CliffFASEBJ23_2009

(The FASEB Journal. 2009;23:632.12)

Impact of teleological thinking on student understanding of physiology

William H Cliff
Biology, Niagara University, Lewiston, NY

Science educators have debated the impact of teleological reasoning on student learning of the sciences. This investigation examined the occurrence of teleological thinking among students in an undergraduate physiology class and compared its prevalence with course performance. 104 students in four separate classes were asked to identify the cause of physiological phenomena on a ten item conceptual diagnostic test where one or two out of four possible answers were formulated teleologically. Overall, 39 % of the answers chosen on the test were teleological. Moreover, percentages ranged from 6% to 76% for individual items, indicating considerable variance in the preference for teleological answers to explain different physiological phenomena.

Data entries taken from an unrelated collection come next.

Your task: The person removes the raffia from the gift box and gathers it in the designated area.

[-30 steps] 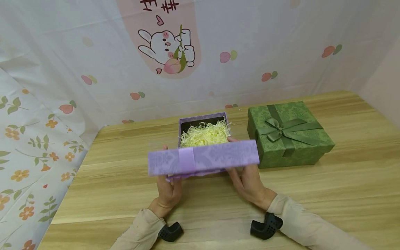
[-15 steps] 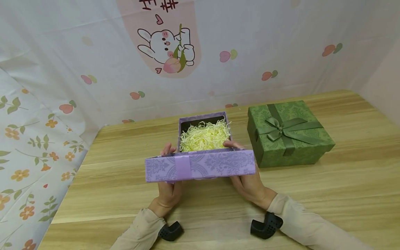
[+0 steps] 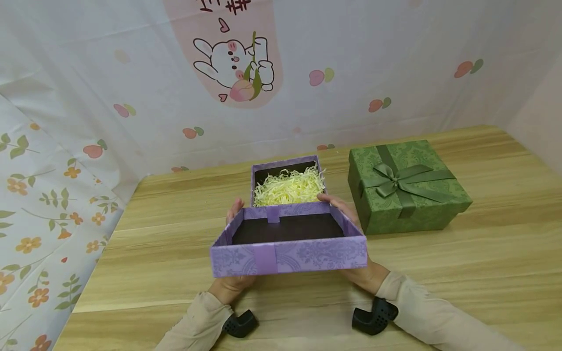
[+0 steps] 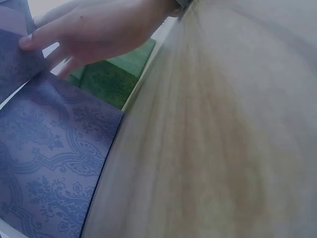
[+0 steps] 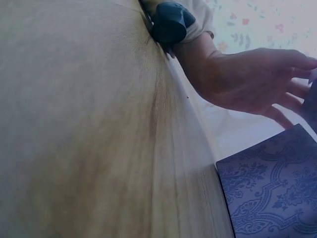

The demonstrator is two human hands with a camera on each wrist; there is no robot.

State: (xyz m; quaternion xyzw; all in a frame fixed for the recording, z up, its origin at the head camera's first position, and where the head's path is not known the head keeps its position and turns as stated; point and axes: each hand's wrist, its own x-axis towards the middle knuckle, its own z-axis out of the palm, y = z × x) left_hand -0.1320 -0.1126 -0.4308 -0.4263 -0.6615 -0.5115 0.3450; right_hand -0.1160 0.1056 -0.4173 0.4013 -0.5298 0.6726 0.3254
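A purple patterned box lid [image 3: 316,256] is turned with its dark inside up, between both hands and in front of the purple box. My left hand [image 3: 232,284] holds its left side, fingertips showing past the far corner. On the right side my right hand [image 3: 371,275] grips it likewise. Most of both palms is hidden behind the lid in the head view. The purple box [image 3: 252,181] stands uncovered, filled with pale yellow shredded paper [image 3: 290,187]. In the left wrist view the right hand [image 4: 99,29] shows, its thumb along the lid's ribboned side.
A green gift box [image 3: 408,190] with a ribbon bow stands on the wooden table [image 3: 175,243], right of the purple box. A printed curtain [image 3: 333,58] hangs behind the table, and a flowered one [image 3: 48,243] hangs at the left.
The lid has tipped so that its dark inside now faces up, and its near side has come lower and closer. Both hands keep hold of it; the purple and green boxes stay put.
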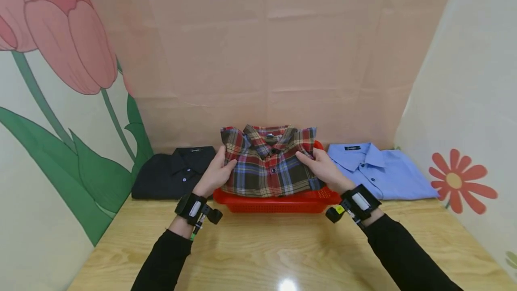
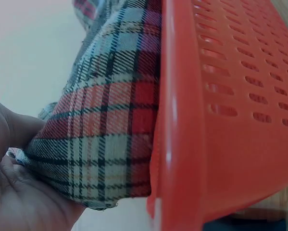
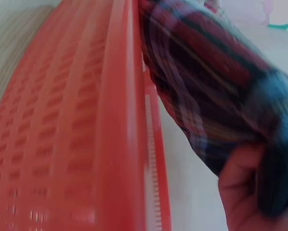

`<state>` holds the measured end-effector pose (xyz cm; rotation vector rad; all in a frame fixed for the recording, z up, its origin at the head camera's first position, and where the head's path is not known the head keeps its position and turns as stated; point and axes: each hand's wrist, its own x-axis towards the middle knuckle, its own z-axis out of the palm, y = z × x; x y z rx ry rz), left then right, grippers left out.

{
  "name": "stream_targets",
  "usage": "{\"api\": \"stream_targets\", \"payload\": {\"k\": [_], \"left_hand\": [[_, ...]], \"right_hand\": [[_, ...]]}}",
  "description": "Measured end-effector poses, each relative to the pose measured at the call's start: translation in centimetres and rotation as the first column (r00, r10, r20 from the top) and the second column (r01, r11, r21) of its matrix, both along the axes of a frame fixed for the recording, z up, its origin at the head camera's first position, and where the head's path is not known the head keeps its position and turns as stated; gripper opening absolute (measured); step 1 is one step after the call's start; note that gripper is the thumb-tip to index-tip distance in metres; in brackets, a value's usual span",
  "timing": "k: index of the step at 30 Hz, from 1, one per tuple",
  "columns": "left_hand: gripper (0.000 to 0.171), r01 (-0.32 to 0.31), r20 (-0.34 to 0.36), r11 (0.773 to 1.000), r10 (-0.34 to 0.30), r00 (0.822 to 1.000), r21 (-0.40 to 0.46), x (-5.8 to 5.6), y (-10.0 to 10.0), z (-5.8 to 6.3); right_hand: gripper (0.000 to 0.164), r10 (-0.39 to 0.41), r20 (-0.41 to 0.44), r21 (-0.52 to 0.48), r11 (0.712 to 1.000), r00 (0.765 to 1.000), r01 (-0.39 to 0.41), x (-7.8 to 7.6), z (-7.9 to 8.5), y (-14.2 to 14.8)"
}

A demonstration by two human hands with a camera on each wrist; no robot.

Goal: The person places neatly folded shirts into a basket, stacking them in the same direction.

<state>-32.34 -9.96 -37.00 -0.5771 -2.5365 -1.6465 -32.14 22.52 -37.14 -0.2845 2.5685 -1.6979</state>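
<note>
A folded plaid shirt (image 1: pixel 270 165) in red, blue and dark tones is held between both hands over a red plastic basket (image 1: pixel 278 205). My left hand (image 1: pixel 215 173) grips its left side, thumb on top and fingers beneath, as the left wrist view shows. On the opposite side my right hand (image 1: pixel 325 169) pinches the shirt's edge, with the thumb on the front. The shirt's lower edge meets the basket's near rim (image 2: pixel 182 115) in the left wrist view. In the right wrist view, the held corner hangs apart from the basket wall (image 3: pixel 71 120).
A folded black shirt (image 1: pixel 177 176) lies left of the basket. To its right lies a folded light blue shirt (image 1: pixel 375 169). They all sit on a wooden table (image 1: pixel 258 250), with a pinkish wall covering (image 1: pixel 262 57) close behind and side walls left and right.
</note>
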Motion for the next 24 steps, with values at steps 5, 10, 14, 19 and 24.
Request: {"api": "stream_targets", "payload": {"k": [5,10,14,19,24], "left_hand": [[0.056,-0.002,-0.001,1.0,0.002,1.0,-0.026,-0.6,0.4,-0.7],[0.058,-0.005,0.009,0.999,0.006,1.0,-0.05,-1.1,0.5,-1.1],[0.06,0.019,0.042,0.997,-0.016,0.999,-0.078,-1.3,0.4,-1.1],[0.066,0.077,0.111,0.99,-0.064,0.992,-0.115,-1.6,0.3,-0.8],[0.05,0.095,0.133,0.98,-0.072,0.988,-0.176,-1.8,0.3,-0.6]], "right_hand": [[0.04,0.124,0.045,0.049,0.991,0.991,-0.126,-0.3,0.2,1.8],[0.043,0.211,0.072,0.131,0.967,0.975,-0.219,-0.8,0.3,3.2],[0.046,0.228,0.085,0.236,0.941,0.97,-0.242,-1.2,-0.1,3.7],[0.041,0.256,0.062,0.299,0.918,0.965,-0.262,-1.7,-0.7,3.9],[0.033,0.248,0.032,0.36,0.901,0.968,-0.242,-1.9,-1.0,3.8]]}}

There was no correlation between the total number of teleological answers chosen by individual students and final course grade. This result implies that a preference for teleological answers on the conceptual diagnostic test did not interfere with student ability to think or reason mechanistically in other contexts. Structured interviews indicated that some students internally translate the teleological wording of test answers into mechanistic processes. This apparent internal restructuring indicates that students may accept teleological formulations as answers without necessarily embracing teleological reasoning as a means of explanation. These results suggest that instructors need not hesitate to use teleological formulation in the class room for its heuristic value, as long as students are able to finish with satisfactory mechanistic explanations for physiological phenomena.